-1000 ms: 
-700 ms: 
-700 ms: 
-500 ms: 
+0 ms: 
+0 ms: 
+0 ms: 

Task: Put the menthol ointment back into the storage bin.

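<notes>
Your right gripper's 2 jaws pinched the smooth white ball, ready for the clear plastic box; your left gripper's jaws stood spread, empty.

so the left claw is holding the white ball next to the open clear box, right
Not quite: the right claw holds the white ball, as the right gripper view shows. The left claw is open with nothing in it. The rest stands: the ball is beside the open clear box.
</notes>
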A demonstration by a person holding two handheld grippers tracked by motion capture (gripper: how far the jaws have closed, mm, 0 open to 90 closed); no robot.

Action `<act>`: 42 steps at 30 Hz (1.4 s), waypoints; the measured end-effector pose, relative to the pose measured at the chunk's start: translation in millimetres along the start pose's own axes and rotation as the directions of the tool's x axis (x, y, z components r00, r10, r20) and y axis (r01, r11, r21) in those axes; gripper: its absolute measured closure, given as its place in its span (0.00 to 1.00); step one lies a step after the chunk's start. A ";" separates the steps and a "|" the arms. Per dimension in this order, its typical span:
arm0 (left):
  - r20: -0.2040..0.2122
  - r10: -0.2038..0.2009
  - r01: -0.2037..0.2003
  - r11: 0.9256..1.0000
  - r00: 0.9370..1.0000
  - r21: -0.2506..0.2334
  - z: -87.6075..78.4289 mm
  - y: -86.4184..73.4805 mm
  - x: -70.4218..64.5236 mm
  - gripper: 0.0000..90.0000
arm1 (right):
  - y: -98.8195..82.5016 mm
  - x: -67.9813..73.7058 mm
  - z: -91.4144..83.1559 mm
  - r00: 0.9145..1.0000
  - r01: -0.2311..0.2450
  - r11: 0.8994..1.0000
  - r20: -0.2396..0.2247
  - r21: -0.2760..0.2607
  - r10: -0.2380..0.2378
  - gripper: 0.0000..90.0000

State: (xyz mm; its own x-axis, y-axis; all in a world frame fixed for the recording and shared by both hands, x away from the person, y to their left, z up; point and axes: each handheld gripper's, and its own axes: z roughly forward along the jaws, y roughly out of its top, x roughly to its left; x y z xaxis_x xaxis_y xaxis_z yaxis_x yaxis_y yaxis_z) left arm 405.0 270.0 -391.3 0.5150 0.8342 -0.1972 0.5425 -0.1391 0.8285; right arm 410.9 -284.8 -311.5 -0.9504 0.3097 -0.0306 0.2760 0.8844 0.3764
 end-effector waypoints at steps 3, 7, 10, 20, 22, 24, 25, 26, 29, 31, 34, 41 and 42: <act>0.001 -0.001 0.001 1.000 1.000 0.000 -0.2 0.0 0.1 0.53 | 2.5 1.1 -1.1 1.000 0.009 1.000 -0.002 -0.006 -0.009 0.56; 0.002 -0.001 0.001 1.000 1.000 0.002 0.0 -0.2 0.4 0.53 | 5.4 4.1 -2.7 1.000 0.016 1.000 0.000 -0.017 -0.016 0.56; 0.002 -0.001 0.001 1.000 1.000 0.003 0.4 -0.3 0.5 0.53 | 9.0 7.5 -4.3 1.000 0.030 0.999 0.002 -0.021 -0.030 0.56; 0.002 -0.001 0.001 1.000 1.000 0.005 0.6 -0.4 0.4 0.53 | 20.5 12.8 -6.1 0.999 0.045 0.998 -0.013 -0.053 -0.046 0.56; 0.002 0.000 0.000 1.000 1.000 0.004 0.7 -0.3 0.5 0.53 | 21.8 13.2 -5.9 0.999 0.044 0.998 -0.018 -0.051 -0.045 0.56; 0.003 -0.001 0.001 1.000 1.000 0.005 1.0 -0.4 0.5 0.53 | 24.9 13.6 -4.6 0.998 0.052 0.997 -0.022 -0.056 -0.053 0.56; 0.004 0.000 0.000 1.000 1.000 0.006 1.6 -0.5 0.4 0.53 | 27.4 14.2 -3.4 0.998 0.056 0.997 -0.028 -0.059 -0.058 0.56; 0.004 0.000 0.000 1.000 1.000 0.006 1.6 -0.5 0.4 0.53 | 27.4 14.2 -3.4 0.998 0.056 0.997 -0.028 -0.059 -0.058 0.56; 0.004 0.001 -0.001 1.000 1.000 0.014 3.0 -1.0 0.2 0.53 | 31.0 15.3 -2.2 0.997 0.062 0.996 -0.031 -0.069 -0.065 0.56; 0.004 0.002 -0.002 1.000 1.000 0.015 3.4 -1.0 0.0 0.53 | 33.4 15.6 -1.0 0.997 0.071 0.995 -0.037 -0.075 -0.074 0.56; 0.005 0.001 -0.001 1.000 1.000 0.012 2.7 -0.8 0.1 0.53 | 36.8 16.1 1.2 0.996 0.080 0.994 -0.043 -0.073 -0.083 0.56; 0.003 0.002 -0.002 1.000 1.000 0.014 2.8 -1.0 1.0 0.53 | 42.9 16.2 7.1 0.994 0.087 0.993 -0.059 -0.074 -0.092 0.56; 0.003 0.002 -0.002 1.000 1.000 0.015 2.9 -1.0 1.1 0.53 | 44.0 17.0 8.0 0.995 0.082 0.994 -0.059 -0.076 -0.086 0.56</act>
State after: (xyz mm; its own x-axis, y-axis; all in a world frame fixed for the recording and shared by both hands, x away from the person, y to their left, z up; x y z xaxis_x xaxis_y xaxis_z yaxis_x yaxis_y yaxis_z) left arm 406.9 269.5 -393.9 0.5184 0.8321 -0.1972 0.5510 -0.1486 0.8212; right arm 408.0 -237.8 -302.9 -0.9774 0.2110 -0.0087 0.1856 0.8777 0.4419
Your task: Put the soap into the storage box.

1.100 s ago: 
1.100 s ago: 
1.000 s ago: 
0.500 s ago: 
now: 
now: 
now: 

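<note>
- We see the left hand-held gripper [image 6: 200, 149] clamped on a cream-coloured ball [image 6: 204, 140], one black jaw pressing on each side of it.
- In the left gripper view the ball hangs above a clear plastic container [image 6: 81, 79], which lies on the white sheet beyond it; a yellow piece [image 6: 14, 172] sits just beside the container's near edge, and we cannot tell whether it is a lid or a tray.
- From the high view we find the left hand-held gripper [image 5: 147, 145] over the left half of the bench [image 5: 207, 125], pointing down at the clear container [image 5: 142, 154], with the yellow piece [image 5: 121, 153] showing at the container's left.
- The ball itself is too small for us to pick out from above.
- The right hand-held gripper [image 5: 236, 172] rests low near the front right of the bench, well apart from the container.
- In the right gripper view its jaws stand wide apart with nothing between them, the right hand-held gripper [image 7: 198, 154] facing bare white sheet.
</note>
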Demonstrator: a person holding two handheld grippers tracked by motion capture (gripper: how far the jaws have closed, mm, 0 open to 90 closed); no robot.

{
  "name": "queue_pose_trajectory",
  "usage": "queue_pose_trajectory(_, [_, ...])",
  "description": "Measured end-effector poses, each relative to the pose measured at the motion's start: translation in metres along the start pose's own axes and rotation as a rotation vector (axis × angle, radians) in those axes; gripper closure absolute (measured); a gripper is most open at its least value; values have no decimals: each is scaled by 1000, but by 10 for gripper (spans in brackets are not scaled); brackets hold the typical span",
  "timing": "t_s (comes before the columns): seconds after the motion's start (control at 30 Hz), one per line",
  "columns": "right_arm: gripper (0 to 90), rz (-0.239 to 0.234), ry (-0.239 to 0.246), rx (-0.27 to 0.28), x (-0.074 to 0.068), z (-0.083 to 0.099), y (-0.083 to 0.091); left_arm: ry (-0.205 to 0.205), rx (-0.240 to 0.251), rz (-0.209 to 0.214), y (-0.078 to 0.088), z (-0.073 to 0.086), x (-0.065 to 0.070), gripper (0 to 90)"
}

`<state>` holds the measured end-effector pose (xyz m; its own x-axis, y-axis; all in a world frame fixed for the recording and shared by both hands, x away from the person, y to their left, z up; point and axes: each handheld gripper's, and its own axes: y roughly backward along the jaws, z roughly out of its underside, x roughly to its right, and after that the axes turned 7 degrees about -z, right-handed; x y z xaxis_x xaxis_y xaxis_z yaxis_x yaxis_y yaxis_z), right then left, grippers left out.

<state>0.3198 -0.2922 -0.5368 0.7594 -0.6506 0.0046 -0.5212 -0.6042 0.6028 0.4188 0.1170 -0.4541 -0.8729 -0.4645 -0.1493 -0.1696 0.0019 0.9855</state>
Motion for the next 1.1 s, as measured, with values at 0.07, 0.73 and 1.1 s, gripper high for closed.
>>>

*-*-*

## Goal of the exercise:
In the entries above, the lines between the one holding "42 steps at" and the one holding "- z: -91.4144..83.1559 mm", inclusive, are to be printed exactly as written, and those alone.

## Answer to the exercise:
Action `<act>`: 42 steps at 30 Hz (1.4 s), waypoints; the measured end-effector pose, relative to the pose measured at the chunk's start: translation in millimetres along the start pose's own axes and rotation as the directions of the tool's x axis (x, y, z components r00, r10, r20) and y axis (r01, r11, r21) in those axes; gripper: its absolute measured closure, given as its place in its span (0.00 to 1.00); step one lies a step after the chunk's start. A ";" separates the steps and a "|" the arms. Per dimension in this order, its typical span:
arm0 (left):
  - r20: -0.2040..0.2122
  - r10: -0.2038..0.2009
  - r01: -0.2037..0.2003
  - r11: 0.9256..1.0000
  - r00: 0.9370..1.0000
  - r21: -0.2506..0.2334
  - z: -87.6075..78.4289 mm
  - y: -86.4184..73.4805 mm
  - x: -70.4218..64.5236 mm
  - gripper: 0.0000..90.0000
arm1 (right):
  - y: -98.8195..82.5016 mm
  - x: -67.9813..73.7058 mm
  - z: -91.4144..83.1559 mm

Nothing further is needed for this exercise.